O que são as doenças inflamatórias intestinais?
São doenças autoimunes que acometem o trato gastrointestinal, desencadeando um processo inflamatório agudo na mucosa do intestino. Há teorias que citam como causa, diretas ou indiretas, bactérias, fungos e vírus, além de fatores genéticos e ambientais, mas a real origem dessas patologias continua desconhecida.  

A Doença de Crohn (D.C) e a Retocolite Ulcerativa Inespecifica Idiopática (RCUI) são as principais DII. Qual a diferença entre elas?
Uma das diferenças é a extensão da inflamação que, na RCUI, acomete somente o intestino grosso. Já na D.C, pode atingir o intestino grosso e o delgado. O grau de invasão também não é igual. Na RCUI, o processo fica restrito à mucosa e à submucosa, enquanto na D.C, penetra em todas as camadas da parede intestinal. As fístulas anais e entéricas ocorrem, predominantemente, na D.C. Há variações, ainda, nos achados histopatológicos das biópsias.

Quais os sintomas?
O sintoma mais comum é a diarreia, que se torna crônica. Cólica abdominal, presença de sangue e de muco nas fezes, perda de peso, febre, anemia, abscessos e fístulas anais são outros sinais que merecem atenção.

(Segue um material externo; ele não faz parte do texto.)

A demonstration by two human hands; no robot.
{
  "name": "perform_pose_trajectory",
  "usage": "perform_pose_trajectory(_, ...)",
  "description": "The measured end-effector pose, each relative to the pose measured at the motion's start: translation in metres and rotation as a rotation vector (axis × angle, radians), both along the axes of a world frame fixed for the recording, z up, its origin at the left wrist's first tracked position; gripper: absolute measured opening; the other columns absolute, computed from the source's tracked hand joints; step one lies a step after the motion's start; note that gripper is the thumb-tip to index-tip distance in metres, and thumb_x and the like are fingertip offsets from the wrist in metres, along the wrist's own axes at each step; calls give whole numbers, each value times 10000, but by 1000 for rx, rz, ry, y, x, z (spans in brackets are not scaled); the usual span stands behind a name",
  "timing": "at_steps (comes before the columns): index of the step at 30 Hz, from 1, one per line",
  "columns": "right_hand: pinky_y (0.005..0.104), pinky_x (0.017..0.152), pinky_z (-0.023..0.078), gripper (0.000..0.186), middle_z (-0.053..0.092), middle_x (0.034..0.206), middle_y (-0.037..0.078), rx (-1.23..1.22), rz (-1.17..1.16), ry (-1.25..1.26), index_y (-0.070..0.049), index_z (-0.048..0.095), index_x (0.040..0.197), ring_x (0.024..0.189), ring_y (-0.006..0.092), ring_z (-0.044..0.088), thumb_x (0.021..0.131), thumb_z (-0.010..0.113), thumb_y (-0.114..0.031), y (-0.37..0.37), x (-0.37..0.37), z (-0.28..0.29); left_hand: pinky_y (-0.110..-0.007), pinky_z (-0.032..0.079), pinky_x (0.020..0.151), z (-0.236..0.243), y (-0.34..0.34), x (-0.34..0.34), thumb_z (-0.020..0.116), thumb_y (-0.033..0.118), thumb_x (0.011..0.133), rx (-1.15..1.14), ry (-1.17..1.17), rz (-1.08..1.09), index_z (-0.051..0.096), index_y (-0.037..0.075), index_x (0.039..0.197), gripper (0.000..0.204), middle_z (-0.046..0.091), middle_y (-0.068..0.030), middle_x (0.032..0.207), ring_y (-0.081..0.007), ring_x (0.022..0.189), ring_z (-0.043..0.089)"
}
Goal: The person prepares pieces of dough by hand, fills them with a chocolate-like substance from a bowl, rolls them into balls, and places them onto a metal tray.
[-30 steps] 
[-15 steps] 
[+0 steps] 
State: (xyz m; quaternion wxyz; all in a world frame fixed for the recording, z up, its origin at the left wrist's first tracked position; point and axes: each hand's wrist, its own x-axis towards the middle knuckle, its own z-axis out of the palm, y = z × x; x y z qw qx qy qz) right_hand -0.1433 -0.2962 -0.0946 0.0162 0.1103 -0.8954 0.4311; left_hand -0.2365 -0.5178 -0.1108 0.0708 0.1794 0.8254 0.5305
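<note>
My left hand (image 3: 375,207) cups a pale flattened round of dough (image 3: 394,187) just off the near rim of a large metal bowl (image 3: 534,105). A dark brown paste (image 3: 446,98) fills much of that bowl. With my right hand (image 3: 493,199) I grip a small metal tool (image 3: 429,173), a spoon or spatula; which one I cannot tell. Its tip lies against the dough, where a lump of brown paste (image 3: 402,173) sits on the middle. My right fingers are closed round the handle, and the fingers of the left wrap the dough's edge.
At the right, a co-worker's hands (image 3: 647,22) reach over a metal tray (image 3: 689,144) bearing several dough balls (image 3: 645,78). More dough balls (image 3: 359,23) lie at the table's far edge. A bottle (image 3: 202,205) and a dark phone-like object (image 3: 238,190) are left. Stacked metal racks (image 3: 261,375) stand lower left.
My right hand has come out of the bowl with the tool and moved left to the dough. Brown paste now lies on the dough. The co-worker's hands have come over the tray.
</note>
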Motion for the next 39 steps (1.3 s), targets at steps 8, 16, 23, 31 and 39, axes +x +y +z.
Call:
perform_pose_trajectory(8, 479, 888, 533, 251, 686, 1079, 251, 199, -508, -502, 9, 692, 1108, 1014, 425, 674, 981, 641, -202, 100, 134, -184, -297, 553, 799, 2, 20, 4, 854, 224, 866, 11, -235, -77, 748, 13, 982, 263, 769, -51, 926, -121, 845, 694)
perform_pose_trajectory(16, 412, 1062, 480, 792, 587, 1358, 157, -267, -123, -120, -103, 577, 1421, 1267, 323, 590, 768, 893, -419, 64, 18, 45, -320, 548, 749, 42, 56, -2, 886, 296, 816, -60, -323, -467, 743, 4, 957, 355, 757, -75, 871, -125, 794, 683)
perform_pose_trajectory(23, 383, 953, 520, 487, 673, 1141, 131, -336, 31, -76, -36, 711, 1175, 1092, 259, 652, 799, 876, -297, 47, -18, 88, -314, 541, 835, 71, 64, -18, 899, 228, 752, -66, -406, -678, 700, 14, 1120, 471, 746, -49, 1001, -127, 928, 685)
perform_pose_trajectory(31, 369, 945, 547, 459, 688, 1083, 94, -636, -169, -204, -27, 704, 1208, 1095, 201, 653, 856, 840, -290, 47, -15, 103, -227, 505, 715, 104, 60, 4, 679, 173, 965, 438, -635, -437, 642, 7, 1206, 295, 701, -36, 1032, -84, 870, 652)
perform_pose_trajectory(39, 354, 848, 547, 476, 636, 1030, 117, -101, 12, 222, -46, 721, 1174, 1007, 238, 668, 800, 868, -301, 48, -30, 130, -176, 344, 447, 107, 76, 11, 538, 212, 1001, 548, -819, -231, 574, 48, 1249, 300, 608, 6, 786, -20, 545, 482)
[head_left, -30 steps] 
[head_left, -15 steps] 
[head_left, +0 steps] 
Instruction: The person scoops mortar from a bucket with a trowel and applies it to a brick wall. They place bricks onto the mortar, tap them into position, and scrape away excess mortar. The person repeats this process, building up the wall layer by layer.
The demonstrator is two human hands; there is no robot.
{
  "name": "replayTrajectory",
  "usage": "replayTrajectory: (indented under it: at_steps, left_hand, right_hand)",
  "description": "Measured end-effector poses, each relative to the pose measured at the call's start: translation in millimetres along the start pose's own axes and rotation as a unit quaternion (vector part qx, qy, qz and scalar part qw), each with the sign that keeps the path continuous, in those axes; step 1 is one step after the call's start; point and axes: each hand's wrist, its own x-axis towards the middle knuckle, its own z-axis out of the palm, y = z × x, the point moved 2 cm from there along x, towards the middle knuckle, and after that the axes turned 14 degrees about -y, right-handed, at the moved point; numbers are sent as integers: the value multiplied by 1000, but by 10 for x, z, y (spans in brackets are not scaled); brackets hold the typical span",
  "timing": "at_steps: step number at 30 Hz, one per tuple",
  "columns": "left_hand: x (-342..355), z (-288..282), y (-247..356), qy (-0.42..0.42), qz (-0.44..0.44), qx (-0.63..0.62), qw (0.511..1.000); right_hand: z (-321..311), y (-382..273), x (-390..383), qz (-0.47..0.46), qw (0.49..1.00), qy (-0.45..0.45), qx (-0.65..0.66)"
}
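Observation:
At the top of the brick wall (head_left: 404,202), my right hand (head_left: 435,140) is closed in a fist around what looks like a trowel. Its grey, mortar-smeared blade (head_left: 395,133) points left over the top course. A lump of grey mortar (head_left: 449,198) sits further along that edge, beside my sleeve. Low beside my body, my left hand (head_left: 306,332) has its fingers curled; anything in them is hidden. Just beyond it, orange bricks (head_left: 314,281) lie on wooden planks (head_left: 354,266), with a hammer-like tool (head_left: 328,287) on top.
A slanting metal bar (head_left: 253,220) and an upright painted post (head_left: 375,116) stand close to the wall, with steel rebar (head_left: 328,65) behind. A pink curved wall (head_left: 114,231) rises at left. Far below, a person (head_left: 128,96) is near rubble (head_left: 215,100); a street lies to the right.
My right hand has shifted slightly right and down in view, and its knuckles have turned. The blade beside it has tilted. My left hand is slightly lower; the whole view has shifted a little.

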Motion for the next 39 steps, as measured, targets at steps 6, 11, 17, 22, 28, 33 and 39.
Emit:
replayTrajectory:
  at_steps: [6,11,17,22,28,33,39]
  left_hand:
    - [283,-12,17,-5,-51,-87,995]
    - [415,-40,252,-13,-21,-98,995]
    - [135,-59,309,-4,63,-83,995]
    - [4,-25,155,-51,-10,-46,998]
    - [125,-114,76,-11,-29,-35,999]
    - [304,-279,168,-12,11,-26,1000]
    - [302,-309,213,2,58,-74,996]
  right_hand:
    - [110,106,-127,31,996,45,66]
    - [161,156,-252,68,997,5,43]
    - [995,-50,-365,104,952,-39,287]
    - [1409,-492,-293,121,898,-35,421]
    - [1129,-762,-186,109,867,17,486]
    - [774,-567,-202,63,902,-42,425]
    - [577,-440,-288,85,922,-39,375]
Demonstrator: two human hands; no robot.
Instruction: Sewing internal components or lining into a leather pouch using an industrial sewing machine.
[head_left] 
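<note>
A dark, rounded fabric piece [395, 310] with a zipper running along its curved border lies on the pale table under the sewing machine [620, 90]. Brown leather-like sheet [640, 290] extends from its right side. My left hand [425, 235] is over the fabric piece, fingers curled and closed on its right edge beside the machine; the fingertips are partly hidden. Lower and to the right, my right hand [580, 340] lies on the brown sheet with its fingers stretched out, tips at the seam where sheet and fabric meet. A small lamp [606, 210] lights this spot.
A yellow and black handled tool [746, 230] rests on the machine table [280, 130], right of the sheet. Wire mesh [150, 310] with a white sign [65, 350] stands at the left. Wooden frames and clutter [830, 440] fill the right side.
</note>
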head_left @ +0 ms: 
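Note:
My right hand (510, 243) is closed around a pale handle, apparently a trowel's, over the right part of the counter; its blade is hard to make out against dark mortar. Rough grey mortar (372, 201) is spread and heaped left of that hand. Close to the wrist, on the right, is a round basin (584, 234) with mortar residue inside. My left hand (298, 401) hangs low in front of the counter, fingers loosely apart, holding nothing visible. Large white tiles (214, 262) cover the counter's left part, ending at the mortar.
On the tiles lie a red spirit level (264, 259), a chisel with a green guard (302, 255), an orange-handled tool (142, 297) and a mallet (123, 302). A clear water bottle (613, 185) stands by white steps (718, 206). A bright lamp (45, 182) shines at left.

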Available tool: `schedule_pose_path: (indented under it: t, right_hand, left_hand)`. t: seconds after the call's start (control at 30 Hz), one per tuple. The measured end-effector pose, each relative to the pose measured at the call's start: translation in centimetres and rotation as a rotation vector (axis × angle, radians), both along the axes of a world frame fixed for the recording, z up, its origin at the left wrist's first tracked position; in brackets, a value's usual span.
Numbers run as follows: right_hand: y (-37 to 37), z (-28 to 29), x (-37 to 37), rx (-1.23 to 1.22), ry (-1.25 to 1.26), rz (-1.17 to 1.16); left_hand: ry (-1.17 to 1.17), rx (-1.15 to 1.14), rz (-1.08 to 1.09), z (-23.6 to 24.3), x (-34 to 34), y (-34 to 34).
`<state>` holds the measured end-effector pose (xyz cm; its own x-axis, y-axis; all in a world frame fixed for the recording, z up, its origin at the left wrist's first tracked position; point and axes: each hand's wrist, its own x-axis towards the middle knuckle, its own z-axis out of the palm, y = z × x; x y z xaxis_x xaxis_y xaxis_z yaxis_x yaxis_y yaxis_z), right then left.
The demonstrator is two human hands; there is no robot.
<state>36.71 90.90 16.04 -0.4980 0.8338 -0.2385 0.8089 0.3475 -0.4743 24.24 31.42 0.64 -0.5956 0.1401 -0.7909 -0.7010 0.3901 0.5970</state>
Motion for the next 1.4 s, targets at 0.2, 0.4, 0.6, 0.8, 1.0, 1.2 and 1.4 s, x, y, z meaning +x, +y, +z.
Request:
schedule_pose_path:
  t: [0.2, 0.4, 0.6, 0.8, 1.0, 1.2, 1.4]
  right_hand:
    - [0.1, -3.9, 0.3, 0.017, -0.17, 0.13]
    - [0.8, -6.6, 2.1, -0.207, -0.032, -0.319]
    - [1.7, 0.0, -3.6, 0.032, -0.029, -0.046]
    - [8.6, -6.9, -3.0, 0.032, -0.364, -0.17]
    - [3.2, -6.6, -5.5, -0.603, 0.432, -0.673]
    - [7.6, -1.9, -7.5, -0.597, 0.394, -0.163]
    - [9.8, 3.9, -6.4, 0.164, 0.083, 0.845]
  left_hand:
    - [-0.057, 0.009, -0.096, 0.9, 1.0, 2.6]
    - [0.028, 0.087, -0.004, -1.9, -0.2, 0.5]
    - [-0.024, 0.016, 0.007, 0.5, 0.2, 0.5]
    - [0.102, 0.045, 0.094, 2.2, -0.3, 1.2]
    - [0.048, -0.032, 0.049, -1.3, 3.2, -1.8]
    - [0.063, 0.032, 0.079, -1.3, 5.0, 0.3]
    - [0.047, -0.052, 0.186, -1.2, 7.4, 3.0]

Como se faz o diagnóstico?
Geralmente, a DII se manifesta em jovens entre 20 e 40 anos. Os exames complementares para confirmar o diagnóstico são a Colonoscopia, a Ressonância Magnética, o Raio X Trânsito Intestinal e as biópsias.

Quais são as opções de tratamento?
Há a abordagem clínica, com drogas anti-inflamatórias como corticoides, mesalazina, imunossupressores e imunobiológicos. Também são úteis os antibióticos e os suportes nutricionais e psicológicos. Nesses casos, o atendimento multidisciplinar é essencial. Quando há refratariedade ou quando ocorrem complicações durante o tratamento conservador, então, a intervenção cirúrgica é necessária. 

É possível prevenir a DII? Essas doenças têm cura?
Não há nenhuma forma de prevenção, mas uma alimentação equilibrada, cuidados higiênicos adequados, atividade física regular, ausência de vícios e tratamentos de ansiedade e de depressão ajudam a manter uma boa resposta imunológica. Mesmo não tendo cura, o diagnóstico precoce das lesões permite um controle rápido do processo inflamatório, com remissão dos sintomas. Assim, os pacientes podem ter uma vida bem próxima da normalidade. Por isso, é tão importante divulgarmos ações que conscientizem a população sobre o tema, como o Maio Roxo.